Ces étudiants ne seront pas confinés sur le campus. Ils fréquenteront les commerces, bars et restaurants de même que les festivités populaires estivales de Trois-Rivières et miseront donc sur le caractère très francophone de la ville pour mettre en pratique leurs apprentissages en situations réelles.

Giovanni Verrelli, est venu de Winnipeg pour apprendre la langue de Molière qui a des similitudes avec l'italien, dit-il, une langue qu'il maîtrise très bien.

«Mon père parle le français. J'aimerais parler avec lui. Il a grandi à Montréal. Il est Québécois», dit-il. Le jeune homme veut devenir enseignant et être capable de communiquer avec les gens de la grande communauté bilingue de Saint-Boniface, au Manitoba. «Et je veux aussi être plus intéressant pour le marché de l'emploi», ajoute-t-il.

La famille de Kristen Robinet, de Barrie en Ontario, est d'origine française du côté de son père. Mais la génération de son père est la seule qui n'a pas grandi en français. «Alors ma soeur et moi sommes toutes deux en études françaises et en éducation à l'université. Je suis ici pour améliorer mon français parlé», dit-elle. «J'aimerais être enseignante en immersion française», dit-elle.

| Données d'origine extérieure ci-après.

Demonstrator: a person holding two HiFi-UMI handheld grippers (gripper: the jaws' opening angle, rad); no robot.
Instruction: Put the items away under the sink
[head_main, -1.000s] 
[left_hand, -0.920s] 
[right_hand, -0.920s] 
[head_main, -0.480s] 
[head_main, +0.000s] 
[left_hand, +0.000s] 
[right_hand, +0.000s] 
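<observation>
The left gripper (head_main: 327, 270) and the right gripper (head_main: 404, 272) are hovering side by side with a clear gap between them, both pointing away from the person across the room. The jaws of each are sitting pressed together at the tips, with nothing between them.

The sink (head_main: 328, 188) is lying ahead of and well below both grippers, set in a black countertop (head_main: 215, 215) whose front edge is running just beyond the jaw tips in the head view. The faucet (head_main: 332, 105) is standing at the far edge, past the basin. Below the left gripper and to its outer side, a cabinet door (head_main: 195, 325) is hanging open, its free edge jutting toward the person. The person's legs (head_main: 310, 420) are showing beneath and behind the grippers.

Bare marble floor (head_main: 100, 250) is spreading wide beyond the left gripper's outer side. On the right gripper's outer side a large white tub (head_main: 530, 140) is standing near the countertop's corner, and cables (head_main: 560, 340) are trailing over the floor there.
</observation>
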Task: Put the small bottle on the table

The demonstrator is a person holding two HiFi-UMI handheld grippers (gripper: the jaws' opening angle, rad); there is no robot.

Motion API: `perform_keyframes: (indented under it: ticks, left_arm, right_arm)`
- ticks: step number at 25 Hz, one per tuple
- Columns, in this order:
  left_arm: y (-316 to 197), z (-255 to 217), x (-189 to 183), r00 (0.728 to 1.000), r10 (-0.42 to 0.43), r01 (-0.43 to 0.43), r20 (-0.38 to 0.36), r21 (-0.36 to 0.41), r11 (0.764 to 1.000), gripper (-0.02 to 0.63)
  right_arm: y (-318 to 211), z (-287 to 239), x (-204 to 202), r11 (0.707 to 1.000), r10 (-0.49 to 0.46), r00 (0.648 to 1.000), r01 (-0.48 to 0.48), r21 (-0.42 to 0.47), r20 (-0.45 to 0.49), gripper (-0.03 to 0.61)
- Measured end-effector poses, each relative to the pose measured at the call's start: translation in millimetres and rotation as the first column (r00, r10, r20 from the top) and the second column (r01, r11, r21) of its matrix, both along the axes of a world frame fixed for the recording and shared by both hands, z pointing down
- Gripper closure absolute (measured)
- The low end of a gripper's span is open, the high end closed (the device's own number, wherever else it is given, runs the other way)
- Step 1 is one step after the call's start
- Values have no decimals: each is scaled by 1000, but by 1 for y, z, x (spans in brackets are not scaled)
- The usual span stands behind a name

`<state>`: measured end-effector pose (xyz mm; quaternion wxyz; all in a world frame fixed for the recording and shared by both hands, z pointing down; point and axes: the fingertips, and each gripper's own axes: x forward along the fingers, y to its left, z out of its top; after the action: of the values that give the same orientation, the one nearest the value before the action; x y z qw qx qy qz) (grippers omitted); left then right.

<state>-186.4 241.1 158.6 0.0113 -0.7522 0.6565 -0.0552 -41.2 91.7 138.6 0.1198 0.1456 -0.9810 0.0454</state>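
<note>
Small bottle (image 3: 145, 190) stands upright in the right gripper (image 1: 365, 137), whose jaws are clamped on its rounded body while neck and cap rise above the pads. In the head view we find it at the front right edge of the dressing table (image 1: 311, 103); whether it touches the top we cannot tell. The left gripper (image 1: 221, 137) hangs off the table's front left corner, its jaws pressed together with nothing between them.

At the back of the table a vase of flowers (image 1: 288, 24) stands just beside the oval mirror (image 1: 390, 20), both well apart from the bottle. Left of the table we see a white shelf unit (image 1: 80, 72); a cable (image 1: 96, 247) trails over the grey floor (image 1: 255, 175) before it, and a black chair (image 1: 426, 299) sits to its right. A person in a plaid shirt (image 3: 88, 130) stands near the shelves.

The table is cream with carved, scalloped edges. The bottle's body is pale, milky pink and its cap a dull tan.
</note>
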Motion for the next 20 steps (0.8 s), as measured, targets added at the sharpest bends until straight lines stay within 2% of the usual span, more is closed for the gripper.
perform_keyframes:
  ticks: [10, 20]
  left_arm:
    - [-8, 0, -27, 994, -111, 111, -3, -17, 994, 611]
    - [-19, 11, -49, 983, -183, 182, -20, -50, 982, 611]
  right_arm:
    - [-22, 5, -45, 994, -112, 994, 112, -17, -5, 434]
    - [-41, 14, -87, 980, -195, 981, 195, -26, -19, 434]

Allie Sinclair, elle, vient d'une famille aux racines chinoises, italiennes et néerlandaises. Elle vit à Toronto, mais elle a grandi aux États-Unis, «donc je n'ai jamais appris le français en grandissant. Puisque je suis de retour au Canada, maintenant, je sens qu'il me manque quelque chose et j'ai décidé de l'apprendre. Je ne l'apprends que pour ma propre culture, toutefois. Mes études ne nécessitent pas la connaissance du français puisque je veux devenir psychologue», dit-elle.

Manon Lienard, coordonnatrice de l'EIF, indique que la majorité des étudiants qui ont débuté le programme, lundi, sont des Canadiens ou des résidents permanents qui ont reçu une bourse du programme Explore du gouvernement canadien. «On a aussi quelques non-boursiers», dit-elle.

Les retombées économiques des étudiants de l'EIF seraient de trois millions $ annuellement selon l'UQTR.

Quelques étudiants chinois sont présents. «On a reçu une cohorte de 30 étudiants chinois, en septembre 2015. Après un an complet d'immersion en français, leur but est de suivre un programme de baccalauréat à l'UQTR dans diverses disciplines.

L'EIF indique que ses étudiants en immersion porteront un bracelet bleu royal à l'effigie de l'École. Cela permet aux commerçants et restaurateurs de les reconnaître. L'EIF leur demande de servir ces étudiants exclusivement en français.

Une deuxième cohorte d'étudiants collégiaux et universitaires arrivera à Trois-Rivières dans cinq semaines. D'ici la fin de l'été, des centaines d'autres participants de tous les âges, allant d'adolescents à des personnes de 65 ans et plus, prendront part aux différents programmes d'immersion offerts à l'UQTR.

Le campus sera loin d'être désert, au cours de la saison estivale, puisque quelque 900 participants aux divers programmes de français sont attendus.